I noticed it today for the first time - now I can't unsee it either. 😞
07-18-2023 06:26 PM - edited 07-18-2023 06:36 PM
This is actually a Windows Extended Style problem: WS_EX_CLIENTEDGE
NI added this style to it's panels a few years ago.
Remove it, you will get what you used to have.
When I add this style to Notepad, Notepad has the same problem when maximize.
Use Windows APIs to remove this style at runtime.
Only need to do this once at the beginning of your program.
07-19-2023 02:35 AM
That should be a 10 min fix for NI?
Excl. 5 days of paperwork and testing of course.
07-19-2023 04:01 AM
@zou wrote:Use Windows APIs to remove this style at runtime.
Something like this:
@zou wrote:Only need to do this once at the beginning of your program.
Well, you'd need to do this for each VI you want this.
And if you close (not hide or minimize) the FP, you'd probably need to do this again (as you get a new hWnd).
I tried to change this in the LV window's class, but the style of a LVDChild returns 0, so the style is probably applied after VI's FP's are created. So, changing the class's style doesn't result in anything (or I did something wrong, of course).
You could change the VI.NativeWindow method with a FindWindow\FindWindowEx:
But LV titles can be tricky!
07-19-2023 10:00 AM - edited 07-19-2023 10:07 AM
wiebe@CARYA wrote:
@zou wrote:Use Windows APIs to remove this style at runtime.
Something like this:
@zou wrote:Only need to do this once at the beginning of your program.
Well, you'd need to do this for each VI you want this.
And if you close (not hide or minimize) the FP, you'd probably need to do this again (as you get a new hWnd).
I tried to change this in the LV window's class, but the style of a LVDChild returns 0, so the style is probably applied after VI's FP's are created. So, changing the class's style doesn't result in anything (or I did something wrong, of course).
You could change the VI.NativeWindow method with a FindWindow\FindWindowEx:
But LV titles can be tricky!
And you have just discovered the tip of the iceberg why this is NOT a 10 minute fix. 😀
Windows styles are complicated, involved, interact with each other in difficult to evaluate ways and this even changes between Windows versions. The WS_EX_CLIENTEDGE flag affects how the border is drawn for windows who have one of the other border type flags.
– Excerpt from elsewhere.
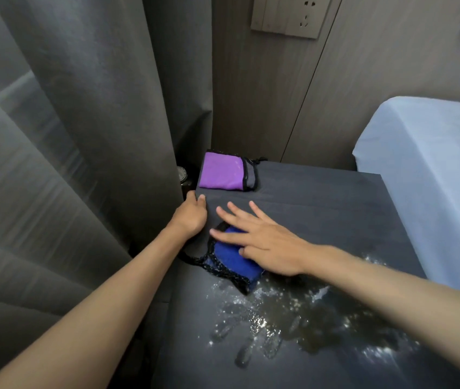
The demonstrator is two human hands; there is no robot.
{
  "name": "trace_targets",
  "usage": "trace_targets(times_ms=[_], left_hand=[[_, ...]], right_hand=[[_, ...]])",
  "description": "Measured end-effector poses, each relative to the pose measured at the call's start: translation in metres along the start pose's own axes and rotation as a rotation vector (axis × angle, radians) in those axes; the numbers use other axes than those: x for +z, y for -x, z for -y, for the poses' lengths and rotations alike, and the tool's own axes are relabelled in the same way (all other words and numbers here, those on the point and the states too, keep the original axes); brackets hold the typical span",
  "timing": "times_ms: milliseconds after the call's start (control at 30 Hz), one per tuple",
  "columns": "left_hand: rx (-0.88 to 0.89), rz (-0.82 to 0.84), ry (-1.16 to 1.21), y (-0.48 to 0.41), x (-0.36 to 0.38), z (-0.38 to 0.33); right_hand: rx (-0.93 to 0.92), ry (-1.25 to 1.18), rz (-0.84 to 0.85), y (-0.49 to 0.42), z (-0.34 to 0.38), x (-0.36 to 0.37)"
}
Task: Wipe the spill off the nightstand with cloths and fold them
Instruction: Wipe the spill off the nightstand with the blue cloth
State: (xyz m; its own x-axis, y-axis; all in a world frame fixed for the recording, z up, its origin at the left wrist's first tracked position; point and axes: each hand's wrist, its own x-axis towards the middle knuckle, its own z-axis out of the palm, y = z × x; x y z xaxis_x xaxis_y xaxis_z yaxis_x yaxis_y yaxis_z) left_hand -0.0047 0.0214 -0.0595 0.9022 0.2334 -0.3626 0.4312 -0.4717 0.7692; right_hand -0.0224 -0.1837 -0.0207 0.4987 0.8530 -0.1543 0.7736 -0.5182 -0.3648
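Observation:
A dark grey nightstand fills the lower middle of the head view. A wet spill glistens across its near half. A bunched blue cloth with black trim lies near the left edge, at the spill's far side. My right hand presses flat on the blue cloth, fingers spread. My left hand curls over the nightstand's left edge, just left of the blue cloth. A folded purple cloth with a grey band sits at the back left corner, apart from both hands.
A grey curtain hangs close along the left side. A bed with a pale sheet borders the nightstand on the right. A wall socket panel is on the wood-grain wall behind. A small round object shows behind the curtain's edge.

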Motion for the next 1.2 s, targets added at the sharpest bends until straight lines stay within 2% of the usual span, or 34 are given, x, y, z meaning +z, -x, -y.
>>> trace_targets(times_ms=[67,133,167,233,367,467,567,633,767,1000,1200], left_hand=[[-0.01,-0.025,-0.045,-0.001,0.003,-0.003],[-0.004,-0.062,-0.066,-0.002,0.006,-0.005],[0.011,-0.08,-0.084,-0.003,0.007,-0.005],[0.086,-0.117,-0.154,0.0,0.01,-0.002],[0.429,-0.248,-0.272,0.006,0.016,0.003],[0.611,-0.269,-0.305,-0.001,0.018,0.005],[0.643,-0.226,-0.312,-0.007,0.017,0.007],[0.617,-0.203,-0.246,-0.007,0.015,0.008],[0.655,-0.206,-0.286,-0.008,0.015,0.011],[0.704,-0.229,-0.388,-0.006,0.015,0.013],[0.705,-0.24,-0.399,-0.005,0.016,0.014]], right_hand=[[0.319,-0.072,-0.234,-0.001,0.018,0.012],[0.597,-0.047,-0.228,-0.011,0.041,0.03],[0.662,0.01,-0.212,-0.017,0.049,0.038],[0.701,0.135,-0.212,-0.023,0.055,0.044],[0.797,0.188,-0.065,-0.026,0.059,0.032],[0.86,0.124,0.031,-0.039,0.068,0.023],[0.908,-0.024,0.012,-0.055,0.067,0.018],[0.897,-0.072,-0.078,-0.056,0.067,0.025],[0.722,0.058,-0.223,-0.04,0.058,0.048],[0.371,0.175,-0.143,-0.004,0.025,0.039],[0.248,0.205,-0.115,0.012,0.006,0.036]])
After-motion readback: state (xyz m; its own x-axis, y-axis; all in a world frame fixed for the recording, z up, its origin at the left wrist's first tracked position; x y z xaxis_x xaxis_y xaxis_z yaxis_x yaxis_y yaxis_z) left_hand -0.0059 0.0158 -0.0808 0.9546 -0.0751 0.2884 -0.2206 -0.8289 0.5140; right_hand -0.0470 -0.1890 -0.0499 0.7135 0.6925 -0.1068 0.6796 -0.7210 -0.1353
For borderless windows it should not have any effect, expect that it seems to somehow offset everything by 1 pixel.
So you may fix the issue of this one pixel white border with your 10 minute fix, but create half a dozen other problems in much less harmless areas.
Also Goerge's explanation that that just was added a few years ago is likely not completely right. This flag was already automatically added to
windows as far back as Windows 95 depending on how they got instantiated and with what other flags. So even if NI would never have added that before it would have been used in many cases in earlier Windows versions. Possibly Windows changed that behavior at some point by not adding it automatically anymore and the quick fix (but definitively more than 10 minutes 😁) was to add it explicitly.